Totals: TEVERUN SPACE scores 25, APOLLO Pro scores 32.
Based on the scoring, the APOLLO Pro is our overall winner. Riding both back to back, the TEVERUN SPACE feels like the scooter that "gets it" - fast enough to be exciting, refined enough to be comfortable, and priced so you don't spend every ride calculating amortisation. The Apollo Pro is impressive, even intoxicating in its way, but it's also a bit like bringing a sledgehammer to hang a picture frame for most everyday riders. If you want a scooter that you'll actually enjoy living with day in, day out, the SPACE is the one that keeps calling your name from the hallway.
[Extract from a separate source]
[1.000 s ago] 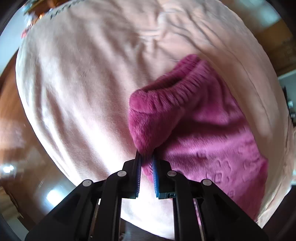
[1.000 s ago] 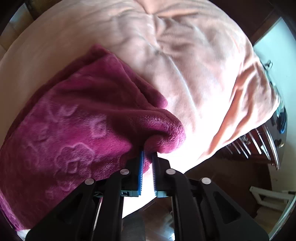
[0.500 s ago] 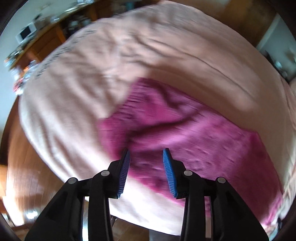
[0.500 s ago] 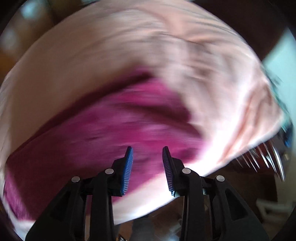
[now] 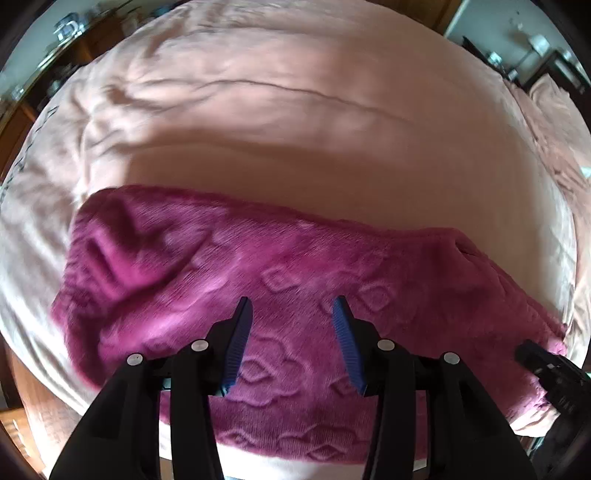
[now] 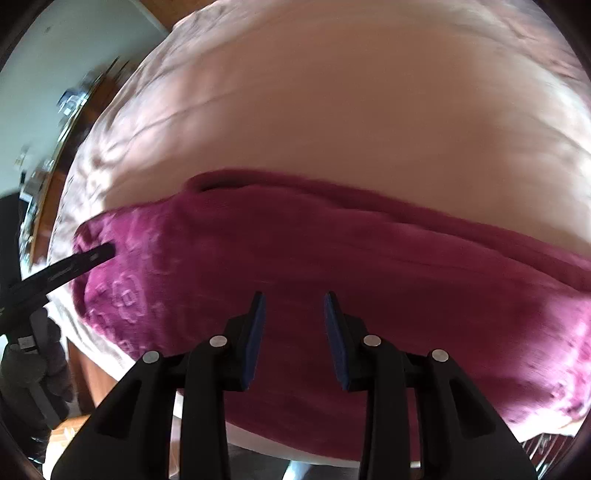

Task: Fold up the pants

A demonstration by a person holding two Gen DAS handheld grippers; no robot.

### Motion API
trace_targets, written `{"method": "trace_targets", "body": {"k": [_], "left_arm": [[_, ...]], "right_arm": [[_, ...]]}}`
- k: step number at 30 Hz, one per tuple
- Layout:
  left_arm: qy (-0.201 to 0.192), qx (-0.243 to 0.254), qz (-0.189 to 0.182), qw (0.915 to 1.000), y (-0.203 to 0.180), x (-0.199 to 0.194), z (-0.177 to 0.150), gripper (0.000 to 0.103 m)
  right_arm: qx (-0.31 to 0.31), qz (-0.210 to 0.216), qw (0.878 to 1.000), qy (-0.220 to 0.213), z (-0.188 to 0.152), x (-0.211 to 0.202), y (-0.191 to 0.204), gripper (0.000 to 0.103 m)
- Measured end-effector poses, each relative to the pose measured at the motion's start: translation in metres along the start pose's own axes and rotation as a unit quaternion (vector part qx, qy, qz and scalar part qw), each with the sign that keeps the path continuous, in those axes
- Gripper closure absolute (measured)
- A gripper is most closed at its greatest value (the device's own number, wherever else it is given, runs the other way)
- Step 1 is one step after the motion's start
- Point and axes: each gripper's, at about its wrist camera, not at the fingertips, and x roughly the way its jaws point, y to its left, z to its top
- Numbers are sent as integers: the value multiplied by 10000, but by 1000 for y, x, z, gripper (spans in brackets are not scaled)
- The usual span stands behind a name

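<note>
Here, my left tool and right tool hover agape and empty above magenta fleece pants spread across a peach blanket covering the bed; cluttered wooden furniture sits beyond.

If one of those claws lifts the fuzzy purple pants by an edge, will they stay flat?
Probably not. The pants look like soft plush that follows the blanket beneath, so they would likely droop. The fuzzy pile should grip rather than slip.
</note>
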Motion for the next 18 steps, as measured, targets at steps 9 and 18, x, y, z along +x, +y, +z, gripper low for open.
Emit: {"method": "trace_targets", "body": {"k": [9,18], "left_arm": [[276,355,280,9986,1,55,24,50],[464,397,374,9974,7,84,54,43]], "right_arm": [[-179,-253,9992,242,42,70,32,69],[73,-459,9986,265,69,94,22,70]]}}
The Pro will absolutely thrill the right owner, but the TEVERUN is the one that makes the whole equation of performance, comfort and cost feel genuinely satisfying.
That's our verdict when we try to stay objective – but hey, riding is mostly about emotions anyway, so pick the one that will make you look forward to your commute every single day.